Task item -
Only one stretch of the data below is needed. Output the lines from the one with "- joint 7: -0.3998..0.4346" up to and including the one with "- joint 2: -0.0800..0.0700", exactly as they stand.

Supplied material -
§ §

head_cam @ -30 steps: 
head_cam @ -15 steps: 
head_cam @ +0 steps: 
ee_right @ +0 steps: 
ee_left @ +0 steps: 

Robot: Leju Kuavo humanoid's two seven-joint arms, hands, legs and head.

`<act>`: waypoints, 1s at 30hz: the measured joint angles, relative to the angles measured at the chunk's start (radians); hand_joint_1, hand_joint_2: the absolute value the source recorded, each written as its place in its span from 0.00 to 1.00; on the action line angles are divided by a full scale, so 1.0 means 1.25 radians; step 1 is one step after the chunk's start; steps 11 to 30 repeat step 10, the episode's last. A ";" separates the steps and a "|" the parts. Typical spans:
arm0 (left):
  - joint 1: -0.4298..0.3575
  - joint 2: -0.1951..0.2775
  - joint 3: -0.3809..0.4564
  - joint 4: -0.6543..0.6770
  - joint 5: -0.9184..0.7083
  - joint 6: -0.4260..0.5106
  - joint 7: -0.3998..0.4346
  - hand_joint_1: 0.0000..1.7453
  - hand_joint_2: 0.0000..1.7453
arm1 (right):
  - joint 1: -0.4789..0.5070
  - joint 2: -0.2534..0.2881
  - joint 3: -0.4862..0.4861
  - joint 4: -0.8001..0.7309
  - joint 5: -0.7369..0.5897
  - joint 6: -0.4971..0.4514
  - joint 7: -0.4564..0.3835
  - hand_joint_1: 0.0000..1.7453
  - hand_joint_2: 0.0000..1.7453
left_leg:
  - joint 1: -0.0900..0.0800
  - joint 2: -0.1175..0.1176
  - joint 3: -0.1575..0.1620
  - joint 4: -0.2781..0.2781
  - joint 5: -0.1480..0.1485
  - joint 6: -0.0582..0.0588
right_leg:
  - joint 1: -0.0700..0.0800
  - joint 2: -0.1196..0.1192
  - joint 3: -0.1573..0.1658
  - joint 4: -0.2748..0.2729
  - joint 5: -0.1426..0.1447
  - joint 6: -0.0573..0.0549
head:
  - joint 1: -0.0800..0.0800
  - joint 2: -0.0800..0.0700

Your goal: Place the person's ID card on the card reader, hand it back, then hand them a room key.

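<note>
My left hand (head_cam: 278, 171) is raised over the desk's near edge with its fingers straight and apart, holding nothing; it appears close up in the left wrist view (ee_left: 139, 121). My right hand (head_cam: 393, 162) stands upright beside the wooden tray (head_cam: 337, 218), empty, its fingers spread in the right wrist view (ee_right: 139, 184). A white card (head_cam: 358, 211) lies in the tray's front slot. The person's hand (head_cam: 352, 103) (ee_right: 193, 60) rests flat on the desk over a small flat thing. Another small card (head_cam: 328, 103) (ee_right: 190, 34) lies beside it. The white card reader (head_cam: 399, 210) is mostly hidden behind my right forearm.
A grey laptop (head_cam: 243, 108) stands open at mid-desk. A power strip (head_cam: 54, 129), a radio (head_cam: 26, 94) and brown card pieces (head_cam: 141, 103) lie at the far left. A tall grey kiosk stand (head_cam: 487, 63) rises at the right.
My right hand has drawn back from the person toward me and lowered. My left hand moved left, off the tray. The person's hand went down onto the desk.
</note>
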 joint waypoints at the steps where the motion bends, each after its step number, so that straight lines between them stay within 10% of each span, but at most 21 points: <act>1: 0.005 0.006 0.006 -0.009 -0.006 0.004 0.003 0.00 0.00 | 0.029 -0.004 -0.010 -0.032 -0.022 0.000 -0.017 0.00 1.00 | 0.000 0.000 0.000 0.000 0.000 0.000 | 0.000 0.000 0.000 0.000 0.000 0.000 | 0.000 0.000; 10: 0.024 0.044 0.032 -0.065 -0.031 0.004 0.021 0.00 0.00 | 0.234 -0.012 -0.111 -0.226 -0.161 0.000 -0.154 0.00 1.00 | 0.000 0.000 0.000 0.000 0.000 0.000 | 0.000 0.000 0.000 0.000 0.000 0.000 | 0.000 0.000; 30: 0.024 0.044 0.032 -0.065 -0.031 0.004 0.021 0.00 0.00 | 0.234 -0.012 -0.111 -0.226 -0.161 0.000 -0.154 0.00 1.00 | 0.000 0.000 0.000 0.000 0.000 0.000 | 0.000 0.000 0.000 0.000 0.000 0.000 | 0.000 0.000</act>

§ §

Completed task -
  - joint 7: -0.3998..0.4346
  - hand_joint_1: 0.0000..1.7453
  - hand_joint_2: 0.0000..1.7453
arm1 (right):
  - joint 1: -0.4789..0.5070
  - joint 2: -0.2534..0.2881
  - joint 3: -0.4862..0.4861
  - joint 4: -0.8001..0.7309
  - joint 5: -0.7369..0.5897
  - joint 6: -0.4971..0.4514
  - joint 7: -0.4564..0.3835
  - hand_joint_1: 0.0000..1.7453
  - hand_joint_2: 0.0000..1.7453
left_leg:
  - joint 1: -0.0900..0.0800
  - joint 2: -0.1175..0.1176
  - joint 3: -0.1575..0.1620
  - joint 4: -0.2781..0.2781
  - joint 5: -0.1480..0.1485
  - joint 6: -0.0582..0.0588
right_leg:
  - joint 1: -0.0700..0.0800
  - joint 2: -0.1196..0.1192
  - joint 3: -0.1573..0.1658
  - joint 4: -0.2748..0.2729
  - joint 5: -0.1426..0.1447
  - joint 6: -0.0573..0.0549
head:
  - joint 1: -0.0800..0.0800
  - joint 2: -0.0800..0.0700

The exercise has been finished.